FAITS DIVERS La voiture lui aurait délibérément foncé dessus...

D.B. avec AFP

— 

Illustration d'une voiture de police.
Illustration d'une voiture de police. — C. Allain / APEI / 20 Minutes

Que s’est-il passé dans la tête de ce conducteur ? Le parquet de Perpignan a ouvert une enquête après qu’un automobiliste a renversé et blessé a priori volontairement dimanche à Argelès-sur-Mer (Pyrénées-Orientales) un policier municipal et un jeune homme, a-t-on appris de sources proches de l’enquête.

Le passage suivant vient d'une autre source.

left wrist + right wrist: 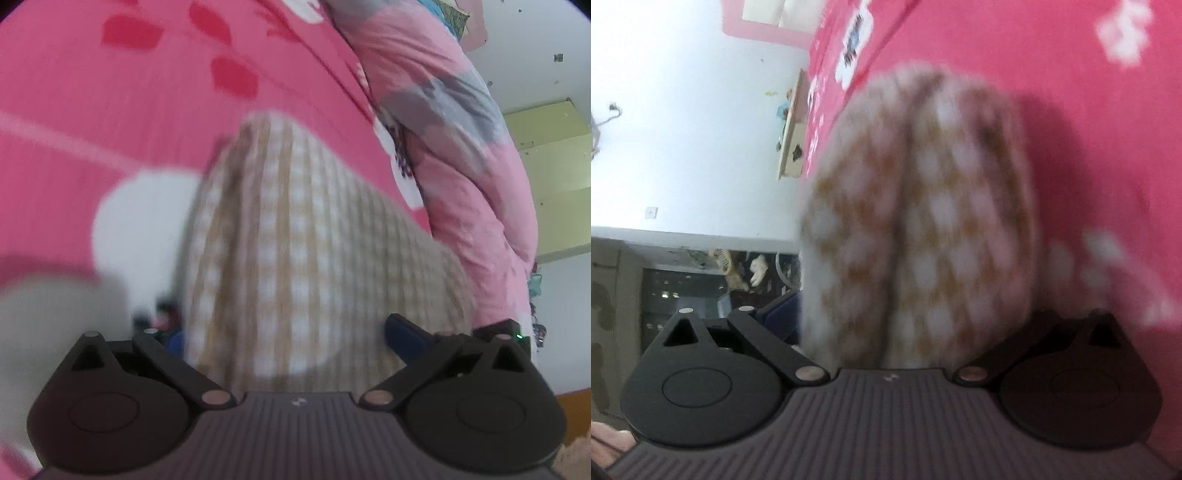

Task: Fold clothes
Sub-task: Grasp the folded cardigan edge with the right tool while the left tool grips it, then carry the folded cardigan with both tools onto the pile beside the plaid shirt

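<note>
Left wrist view alone shows a pink quilt. The checked cloth runs lengthways away from both grippers, hiding their fingertips; grip cannot be told.

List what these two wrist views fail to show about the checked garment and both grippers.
- Left wrist view: checked garment drapes over the left gripper, hiding fingertips and grip.
- Right wrist view: the motion-blurred garment covers the right gripper; grip unreadable.
- Both views: garment type and fold state unclear.
</note>
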### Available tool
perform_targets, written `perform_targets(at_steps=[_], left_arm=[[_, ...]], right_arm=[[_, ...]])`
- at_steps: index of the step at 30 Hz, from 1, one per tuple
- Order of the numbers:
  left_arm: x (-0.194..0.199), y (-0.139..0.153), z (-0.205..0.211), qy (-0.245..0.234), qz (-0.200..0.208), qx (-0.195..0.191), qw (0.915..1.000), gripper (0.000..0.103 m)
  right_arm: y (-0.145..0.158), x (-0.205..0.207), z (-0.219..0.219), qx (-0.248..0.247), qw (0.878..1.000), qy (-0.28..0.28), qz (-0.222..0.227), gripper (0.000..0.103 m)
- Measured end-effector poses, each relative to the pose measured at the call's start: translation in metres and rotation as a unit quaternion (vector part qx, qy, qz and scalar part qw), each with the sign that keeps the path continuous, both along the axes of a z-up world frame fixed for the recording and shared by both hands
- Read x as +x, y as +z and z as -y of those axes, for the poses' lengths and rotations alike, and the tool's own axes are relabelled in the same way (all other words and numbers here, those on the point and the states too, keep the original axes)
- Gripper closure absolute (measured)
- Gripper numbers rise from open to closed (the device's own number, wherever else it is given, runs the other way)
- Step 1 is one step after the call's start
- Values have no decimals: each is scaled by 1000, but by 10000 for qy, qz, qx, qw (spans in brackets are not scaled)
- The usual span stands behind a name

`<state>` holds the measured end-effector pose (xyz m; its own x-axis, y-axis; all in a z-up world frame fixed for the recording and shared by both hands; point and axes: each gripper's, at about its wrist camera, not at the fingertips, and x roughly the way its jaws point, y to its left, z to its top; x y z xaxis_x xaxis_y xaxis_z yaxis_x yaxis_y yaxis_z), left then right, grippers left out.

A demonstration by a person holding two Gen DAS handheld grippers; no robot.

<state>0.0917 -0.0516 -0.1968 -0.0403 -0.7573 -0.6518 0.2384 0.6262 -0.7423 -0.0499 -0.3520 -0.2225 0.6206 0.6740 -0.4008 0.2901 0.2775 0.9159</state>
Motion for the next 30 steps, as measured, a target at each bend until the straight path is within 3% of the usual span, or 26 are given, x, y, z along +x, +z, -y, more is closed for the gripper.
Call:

Une « sombre histoire de droit commun », une « dispute dans une discothèque », dont le motif n’a pas été dévoilé, est à l’origine des faits survenus vers 5h30, a rapporté une des sources proches de l’enquête. Selon ses premiers éléments, après l’altercation dans l’établissement, l’un des hommes est sorti, est monté à bord de sa voiture avec l’intention de renverser le jeune homme avec lequel il venait d’avoir un différend.

Des coups de feu tirés

L’automobiliste a remonté à grande vitesse, et en sens interdit, l’allée des pins avant de le percuter, le projetant en l’air sous le regard de policiers municipaux qui procédaient au même moment au contrôle d’un autre conducteur ayant également pris la rue en sens interdit, a précisé une autre source proche de l’enquête.

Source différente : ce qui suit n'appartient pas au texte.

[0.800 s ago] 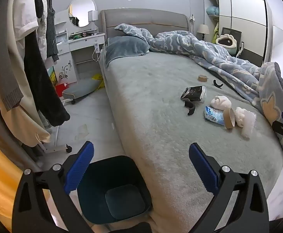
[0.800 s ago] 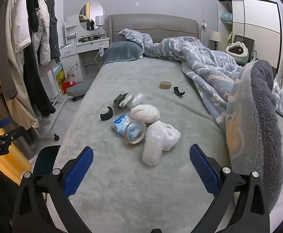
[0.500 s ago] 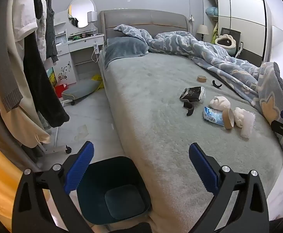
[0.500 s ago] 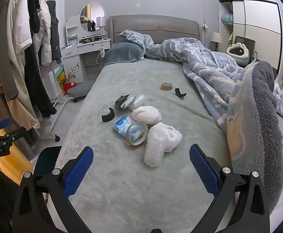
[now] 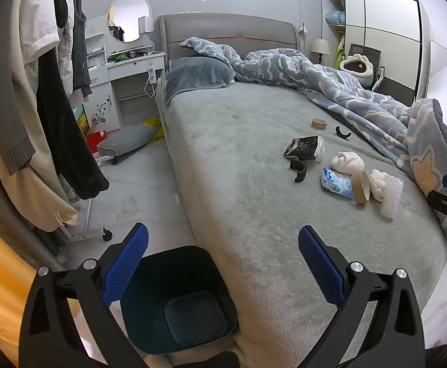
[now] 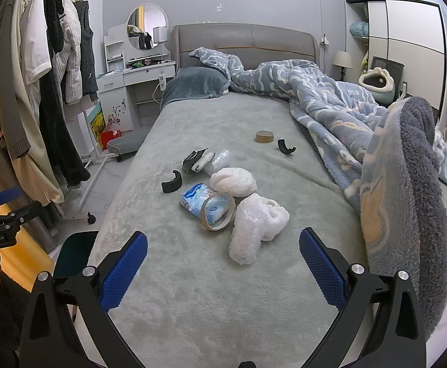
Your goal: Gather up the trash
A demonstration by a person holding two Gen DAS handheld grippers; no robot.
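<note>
Trash lies on the grey bed: a bubble-wrap roll, a tape ring on a blue wrapper, a white wad, a black packet, two black curved pieces and a brown tape roll. My right gripper is open and empty, just short of the bubble wrap. My left gripper is open and empty above the dark bin at the bed's corner. The trash also shows in the left wrist view.
A rumpled blue blanket covers the bed's right side. A clothes rack with coats stands left. A dressing table and a floor cushion are at the back left. A wardrobe is at the back right.
Both grippers have drifted slightly; the views shift a little. Nothing has been picked up or moved.
</note>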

Les policiers municipaux ont tenté de faire barrage à l’automobiliste qui venait de faire demi-tour pour se diriger à nouveau vers sa victime. Le conducteur a alors fait un écart et a percuté l’un d’entre eux, roulant sur une de ses jambes, a ajouté cette source. Des coups de feu ont été tirés par les policiers, a encore rapporté la source.

Le conducteur recherché

Le conducteur a pris la fuite, percutant un peu plus loin un rond-point et a poursuivi son chemin à pied. En fin de matinée, il était toujours activement recherché. La Section de recherche (SR) de la gendarmerie à Montpellier et la brigade de recherche de Céret ont été chargées de l’enquête.

Les deux blessés ont été hospitalisés au centre hospitalier de Perpignan. La gravité de leurs blessures n’a pas été communiquée. Interrogée par l’AFP, la magistrate de permanence du parquet a refusé de s’exprimer.